» Assigned task
Among the records below, find each line that includes the string "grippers" and copy it.

=======

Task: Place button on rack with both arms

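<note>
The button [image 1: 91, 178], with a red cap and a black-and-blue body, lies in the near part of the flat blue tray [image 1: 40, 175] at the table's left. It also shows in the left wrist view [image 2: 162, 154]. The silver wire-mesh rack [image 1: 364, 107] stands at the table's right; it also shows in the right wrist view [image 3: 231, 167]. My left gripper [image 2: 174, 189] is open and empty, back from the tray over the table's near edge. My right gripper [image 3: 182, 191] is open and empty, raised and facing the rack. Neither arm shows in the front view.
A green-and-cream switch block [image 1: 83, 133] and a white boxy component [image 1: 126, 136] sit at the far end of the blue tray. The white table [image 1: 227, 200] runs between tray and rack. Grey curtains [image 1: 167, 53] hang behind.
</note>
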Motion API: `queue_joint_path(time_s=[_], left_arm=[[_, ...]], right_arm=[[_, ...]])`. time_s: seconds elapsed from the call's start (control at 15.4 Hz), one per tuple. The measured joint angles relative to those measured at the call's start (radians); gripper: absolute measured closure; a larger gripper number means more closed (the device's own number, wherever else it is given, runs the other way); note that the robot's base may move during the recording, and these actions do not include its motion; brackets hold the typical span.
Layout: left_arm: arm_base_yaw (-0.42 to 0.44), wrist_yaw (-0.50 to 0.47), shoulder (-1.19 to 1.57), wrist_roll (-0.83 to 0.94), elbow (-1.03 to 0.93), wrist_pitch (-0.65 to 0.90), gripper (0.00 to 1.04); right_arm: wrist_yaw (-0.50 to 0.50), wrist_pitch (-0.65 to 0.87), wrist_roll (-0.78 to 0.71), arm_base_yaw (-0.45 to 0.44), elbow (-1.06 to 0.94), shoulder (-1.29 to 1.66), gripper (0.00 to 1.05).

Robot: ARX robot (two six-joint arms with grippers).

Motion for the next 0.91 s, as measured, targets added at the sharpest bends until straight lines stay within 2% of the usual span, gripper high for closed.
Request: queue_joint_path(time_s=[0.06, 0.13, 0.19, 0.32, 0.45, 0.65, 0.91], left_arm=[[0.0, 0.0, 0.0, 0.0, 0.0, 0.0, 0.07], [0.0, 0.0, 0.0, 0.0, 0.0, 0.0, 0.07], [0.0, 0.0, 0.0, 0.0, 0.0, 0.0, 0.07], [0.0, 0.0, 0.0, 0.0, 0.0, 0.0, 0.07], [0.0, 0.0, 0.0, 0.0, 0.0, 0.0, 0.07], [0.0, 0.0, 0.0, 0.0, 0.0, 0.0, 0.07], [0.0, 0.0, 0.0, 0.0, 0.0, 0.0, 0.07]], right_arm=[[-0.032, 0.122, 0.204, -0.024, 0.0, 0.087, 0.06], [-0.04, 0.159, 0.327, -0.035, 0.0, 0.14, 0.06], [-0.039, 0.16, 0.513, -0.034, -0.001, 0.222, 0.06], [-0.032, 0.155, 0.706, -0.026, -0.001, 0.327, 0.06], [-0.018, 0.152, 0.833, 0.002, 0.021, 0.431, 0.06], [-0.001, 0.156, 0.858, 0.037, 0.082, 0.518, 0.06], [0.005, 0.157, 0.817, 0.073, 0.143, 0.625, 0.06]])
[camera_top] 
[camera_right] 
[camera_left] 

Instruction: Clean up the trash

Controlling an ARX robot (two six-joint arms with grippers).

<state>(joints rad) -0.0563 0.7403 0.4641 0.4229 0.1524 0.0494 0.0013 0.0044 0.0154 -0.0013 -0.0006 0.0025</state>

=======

» Result of this exercise
Robot: ARX robot (two six-joint arms with grippers).
Controlling an ARX robot (two six-joint arms with grippers).

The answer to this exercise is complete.